Findings from a new report, from the Agency for Healthcare Research and Quality (AHRQ), show approximately 25 percent of hospital patients were readmitted to the hospital within a two-year period for the same conditions that prompted their initial admission. For the report – Hospital Readmissions and Multiple Emergency Department Visits, in Selected States, 2006-2007 – data on 15 million patients in 12 states in 2006 and 2007 was analyzed.
Results show more than 33 percent of patients with coronary atherosclerosis were readmitted at least once during the two-year period. Furthermore, 30.3 percent of patients with uncomplicated diabetes, 28.2 percent with hypertension, and 20.8 percent with asthma were readmitted to the hospital multiple times.
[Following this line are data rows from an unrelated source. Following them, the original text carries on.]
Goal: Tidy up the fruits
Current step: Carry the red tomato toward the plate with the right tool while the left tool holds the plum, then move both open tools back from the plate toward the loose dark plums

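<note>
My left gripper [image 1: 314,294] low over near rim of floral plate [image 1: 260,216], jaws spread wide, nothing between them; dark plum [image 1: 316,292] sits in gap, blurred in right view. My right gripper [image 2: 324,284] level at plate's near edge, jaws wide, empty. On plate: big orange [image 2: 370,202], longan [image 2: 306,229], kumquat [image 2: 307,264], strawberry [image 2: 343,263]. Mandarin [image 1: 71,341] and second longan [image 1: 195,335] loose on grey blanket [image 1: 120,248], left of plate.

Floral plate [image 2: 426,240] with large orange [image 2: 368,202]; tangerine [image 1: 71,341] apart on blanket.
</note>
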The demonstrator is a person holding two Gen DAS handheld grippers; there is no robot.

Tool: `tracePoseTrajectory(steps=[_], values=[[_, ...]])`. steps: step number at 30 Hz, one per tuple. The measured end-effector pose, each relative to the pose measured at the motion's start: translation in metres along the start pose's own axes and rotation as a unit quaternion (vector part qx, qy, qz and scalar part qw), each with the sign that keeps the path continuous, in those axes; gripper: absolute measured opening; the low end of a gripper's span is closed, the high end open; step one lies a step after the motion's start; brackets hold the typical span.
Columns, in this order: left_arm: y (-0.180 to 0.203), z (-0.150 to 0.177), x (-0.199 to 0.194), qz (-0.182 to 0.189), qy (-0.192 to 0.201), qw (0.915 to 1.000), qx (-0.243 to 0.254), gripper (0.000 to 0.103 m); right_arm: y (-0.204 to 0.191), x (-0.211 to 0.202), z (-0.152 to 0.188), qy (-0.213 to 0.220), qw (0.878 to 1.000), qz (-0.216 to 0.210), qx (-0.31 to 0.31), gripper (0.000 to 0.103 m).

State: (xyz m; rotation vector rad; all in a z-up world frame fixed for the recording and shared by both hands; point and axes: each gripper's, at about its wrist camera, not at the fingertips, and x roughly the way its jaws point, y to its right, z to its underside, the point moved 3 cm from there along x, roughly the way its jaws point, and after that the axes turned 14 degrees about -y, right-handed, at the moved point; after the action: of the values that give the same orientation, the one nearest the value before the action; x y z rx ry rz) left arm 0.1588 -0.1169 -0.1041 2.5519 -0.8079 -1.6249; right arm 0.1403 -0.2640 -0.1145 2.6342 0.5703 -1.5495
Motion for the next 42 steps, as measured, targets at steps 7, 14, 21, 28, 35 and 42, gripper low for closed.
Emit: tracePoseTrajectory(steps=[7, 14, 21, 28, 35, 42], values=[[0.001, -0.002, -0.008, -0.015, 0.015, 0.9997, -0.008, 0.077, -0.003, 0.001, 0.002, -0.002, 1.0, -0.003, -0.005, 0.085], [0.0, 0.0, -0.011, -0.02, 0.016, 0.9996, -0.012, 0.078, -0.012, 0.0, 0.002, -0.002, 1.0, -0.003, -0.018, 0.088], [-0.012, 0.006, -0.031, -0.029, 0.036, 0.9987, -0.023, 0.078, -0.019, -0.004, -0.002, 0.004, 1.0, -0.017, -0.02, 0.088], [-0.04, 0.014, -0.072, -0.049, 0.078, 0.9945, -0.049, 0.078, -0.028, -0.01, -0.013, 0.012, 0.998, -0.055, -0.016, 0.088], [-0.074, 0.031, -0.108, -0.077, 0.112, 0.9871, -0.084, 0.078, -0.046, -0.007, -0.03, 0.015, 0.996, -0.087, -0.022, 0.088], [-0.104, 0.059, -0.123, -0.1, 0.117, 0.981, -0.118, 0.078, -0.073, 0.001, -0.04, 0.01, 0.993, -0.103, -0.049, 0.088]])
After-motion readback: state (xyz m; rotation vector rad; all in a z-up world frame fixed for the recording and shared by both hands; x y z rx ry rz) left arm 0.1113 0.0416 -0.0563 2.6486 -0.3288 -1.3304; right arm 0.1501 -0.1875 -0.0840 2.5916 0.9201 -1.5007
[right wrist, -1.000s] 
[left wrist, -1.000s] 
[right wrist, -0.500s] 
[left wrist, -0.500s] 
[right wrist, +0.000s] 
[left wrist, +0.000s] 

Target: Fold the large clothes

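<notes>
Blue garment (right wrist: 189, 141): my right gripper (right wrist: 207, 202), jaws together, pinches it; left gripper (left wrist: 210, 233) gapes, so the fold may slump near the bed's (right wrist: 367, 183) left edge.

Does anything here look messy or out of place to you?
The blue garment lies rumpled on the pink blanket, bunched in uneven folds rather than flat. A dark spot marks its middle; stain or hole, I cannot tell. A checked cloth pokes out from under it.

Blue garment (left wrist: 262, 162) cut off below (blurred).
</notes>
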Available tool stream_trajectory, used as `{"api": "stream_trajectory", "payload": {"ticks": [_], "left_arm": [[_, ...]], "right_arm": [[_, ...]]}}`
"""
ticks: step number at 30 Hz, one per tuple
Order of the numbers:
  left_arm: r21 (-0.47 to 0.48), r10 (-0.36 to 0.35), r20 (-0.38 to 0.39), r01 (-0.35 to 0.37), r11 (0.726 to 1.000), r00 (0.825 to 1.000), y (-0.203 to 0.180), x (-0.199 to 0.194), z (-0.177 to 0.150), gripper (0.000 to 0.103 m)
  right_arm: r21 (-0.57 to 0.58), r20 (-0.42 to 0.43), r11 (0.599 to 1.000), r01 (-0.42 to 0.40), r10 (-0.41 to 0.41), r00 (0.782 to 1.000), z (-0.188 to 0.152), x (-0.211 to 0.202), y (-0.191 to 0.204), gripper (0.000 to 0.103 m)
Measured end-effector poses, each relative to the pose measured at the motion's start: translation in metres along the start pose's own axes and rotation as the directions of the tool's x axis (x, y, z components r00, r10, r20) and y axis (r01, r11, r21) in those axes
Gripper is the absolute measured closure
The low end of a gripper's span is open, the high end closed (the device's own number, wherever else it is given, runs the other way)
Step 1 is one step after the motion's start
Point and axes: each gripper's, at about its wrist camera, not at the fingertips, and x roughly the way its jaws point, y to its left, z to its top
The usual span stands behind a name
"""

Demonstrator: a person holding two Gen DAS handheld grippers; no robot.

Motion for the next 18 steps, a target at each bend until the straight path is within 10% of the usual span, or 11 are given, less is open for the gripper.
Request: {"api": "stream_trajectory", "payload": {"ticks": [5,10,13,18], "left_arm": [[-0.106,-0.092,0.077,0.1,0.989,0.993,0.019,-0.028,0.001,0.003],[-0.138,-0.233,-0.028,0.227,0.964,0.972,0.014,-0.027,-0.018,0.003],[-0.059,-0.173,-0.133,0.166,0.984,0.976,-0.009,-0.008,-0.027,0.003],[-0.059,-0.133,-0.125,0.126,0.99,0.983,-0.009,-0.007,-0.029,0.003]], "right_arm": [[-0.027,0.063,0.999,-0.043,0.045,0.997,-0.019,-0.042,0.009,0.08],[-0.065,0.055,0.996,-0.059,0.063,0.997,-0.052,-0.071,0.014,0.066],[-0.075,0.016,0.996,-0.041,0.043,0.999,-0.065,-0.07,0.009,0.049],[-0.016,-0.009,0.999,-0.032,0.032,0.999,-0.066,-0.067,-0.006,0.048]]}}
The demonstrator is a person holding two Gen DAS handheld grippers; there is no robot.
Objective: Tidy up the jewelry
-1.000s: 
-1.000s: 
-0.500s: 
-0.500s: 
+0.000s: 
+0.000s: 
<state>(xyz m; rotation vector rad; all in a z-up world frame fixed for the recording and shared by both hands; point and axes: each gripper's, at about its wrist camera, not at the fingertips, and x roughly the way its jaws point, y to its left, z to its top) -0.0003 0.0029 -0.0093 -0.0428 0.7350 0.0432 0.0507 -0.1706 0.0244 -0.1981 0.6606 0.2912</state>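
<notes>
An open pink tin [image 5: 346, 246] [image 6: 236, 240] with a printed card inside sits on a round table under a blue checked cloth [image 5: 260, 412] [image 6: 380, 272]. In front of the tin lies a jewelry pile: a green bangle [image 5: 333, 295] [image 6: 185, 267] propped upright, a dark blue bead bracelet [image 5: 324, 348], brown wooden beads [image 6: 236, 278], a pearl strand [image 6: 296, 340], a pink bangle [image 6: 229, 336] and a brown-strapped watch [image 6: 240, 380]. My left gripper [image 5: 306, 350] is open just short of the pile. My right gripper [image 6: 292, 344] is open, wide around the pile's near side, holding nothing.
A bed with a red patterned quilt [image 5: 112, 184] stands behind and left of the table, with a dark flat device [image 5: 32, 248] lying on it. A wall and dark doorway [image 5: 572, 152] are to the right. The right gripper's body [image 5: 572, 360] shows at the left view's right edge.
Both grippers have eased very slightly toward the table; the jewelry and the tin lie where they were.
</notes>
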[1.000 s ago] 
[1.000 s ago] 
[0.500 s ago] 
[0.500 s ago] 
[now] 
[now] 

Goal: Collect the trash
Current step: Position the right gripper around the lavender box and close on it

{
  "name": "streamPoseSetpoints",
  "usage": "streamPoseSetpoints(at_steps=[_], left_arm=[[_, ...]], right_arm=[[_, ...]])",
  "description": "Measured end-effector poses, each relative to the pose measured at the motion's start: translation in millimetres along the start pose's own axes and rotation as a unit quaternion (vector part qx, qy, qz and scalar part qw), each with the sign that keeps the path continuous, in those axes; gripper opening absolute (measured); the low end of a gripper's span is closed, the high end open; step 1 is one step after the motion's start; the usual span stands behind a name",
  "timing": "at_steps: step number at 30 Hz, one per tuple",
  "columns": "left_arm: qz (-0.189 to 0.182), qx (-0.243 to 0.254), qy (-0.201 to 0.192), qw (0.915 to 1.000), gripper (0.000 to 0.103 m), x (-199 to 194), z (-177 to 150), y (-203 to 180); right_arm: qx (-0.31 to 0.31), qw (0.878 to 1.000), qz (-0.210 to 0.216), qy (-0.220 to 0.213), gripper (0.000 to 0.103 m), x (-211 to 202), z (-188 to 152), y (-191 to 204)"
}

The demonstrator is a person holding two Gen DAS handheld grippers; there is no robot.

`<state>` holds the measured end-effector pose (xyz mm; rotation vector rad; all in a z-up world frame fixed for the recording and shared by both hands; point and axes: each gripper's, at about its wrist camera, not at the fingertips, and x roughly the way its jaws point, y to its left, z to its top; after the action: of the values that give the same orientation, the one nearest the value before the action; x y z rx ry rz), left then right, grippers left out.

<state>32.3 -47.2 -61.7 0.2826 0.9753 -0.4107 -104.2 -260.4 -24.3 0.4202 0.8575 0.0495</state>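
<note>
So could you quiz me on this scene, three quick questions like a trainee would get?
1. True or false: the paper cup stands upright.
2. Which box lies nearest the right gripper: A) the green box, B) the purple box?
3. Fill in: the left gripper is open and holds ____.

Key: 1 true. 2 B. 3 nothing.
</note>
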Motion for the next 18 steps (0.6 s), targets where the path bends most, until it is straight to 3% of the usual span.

The researchers also found that 41.8 percent of Medicare patients experienced multiple hospital admissions and 38.4 percent of Medicare patients experienced multiple emergency department visits. Among uninsured patients, 21.8 percent experienced multiple hospital readmissions and 38.0 percent had multiple emergency department visits without hospital admission. However, patients with private insurance were the least likely to require multiple hospital readmissions or make multiple emergency department visits (18.9 and 28.8 percent, respectively).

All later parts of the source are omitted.